To pass to Mr. Guthrie's pastels is to cease to be haunted with the previous question as to whether the picture had any call to be painted, and whether the author's motive was really pictorial. Here is an artist who, from the casual groupings on a steamer's deck, from the dust-cloud on a road, from the lights across the river and the sands at night, from a railway line or embankment, can skim away the colour and the pleasure with a light, quick hand. And bow admirably he -treats his medium ! leaving the paper often to do half the work.

Mr. George Hitchcock, whose pastels we had the pleasure of praising last summer, exhibits a collection of pictures and sketches at Messrs. Goupil's. Among them is the tulip-field which made the artist's fame at the Salon, and of which a variant was seen in the last Academy. By a freak of fancy, Mr. Hitchcock has approached sacred subjects by way of his Dutch gardens, the Annunciation suggesting an accessory figure to his lilies. We prefer the peasant mother and child without a halo to stamp them as Madonna and child, and we think Mr. Hitchcock is more successful with his figure coming over the sand-dunes, where the halo is a real sieve, than in the Manger (8). The study for the dunes (17) is one of the finest things here ; and there are other landscapes, grey-green fields and trees and purple irises, and bouquets of red-roofed fishing-towns, that deserve looking at.

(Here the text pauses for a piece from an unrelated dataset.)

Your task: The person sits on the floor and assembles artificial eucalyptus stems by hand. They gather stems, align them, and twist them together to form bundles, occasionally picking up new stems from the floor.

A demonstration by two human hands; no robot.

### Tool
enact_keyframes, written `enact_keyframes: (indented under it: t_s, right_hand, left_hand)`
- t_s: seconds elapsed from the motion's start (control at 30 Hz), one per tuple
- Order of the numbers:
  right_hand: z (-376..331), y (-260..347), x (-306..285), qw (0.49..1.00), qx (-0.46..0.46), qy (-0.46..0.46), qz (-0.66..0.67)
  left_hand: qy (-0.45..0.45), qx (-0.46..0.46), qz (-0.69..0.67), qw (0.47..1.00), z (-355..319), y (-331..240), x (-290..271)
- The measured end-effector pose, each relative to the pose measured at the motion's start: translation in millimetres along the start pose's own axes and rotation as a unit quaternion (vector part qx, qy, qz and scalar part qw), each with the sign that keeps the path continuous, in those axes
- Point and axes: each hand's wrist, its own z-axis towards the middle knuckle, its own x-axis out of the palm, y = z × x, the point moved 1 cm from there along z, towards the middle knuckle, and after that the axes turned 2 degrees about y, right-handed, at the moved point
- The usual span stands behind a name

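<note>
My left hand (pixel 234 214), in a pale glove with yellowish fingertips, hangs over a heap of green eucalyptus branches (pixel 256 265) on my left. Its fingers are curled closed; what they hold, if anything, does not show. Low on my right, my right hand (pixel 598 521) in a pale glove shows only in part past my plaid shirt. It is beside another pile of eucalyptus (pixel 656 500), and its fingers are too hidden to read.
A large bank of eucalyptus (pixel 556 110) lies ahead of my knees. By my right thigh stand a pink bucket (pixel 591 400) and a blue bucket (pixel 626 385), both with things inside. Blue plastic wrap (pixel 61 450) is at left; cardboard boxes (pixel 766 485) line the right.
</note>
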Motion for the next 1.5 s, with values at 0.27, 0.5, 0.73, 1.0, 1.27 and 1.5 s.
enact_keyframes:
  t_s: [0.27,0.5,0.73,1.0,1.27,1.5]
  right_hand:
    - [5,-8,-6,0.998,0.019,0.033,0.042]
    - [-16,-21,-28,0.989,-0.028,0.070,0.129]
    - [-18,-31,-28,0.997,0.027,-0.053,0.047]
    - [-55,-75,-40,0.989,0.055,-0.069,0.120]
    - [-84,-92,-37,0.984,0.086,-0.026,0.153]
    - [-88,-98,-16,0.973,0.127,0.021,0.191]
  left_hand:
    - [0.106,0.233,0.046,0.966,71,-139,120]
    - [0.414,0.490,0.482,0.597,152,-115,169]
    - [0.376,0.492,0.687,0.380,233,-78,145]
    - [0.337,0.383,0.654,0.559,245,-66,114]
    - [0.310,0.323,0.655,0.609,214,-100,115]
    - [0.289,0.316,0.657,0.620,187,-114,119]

In the same galleries, there is a series of drawings by M. Boutet de Monvel, to illustrate Fabre's novel, " Xaviere." They are carefully made out with the point—the artist's turn being for severe outline—and tinted in water-colour. The colour is no colour, except perhaps in the Parapluie Rouge, and the drawings do not seem even to reproduce well in photogravure. But there is well-defined character in the figures of the priest and the little girl, and the others, and also some power of design.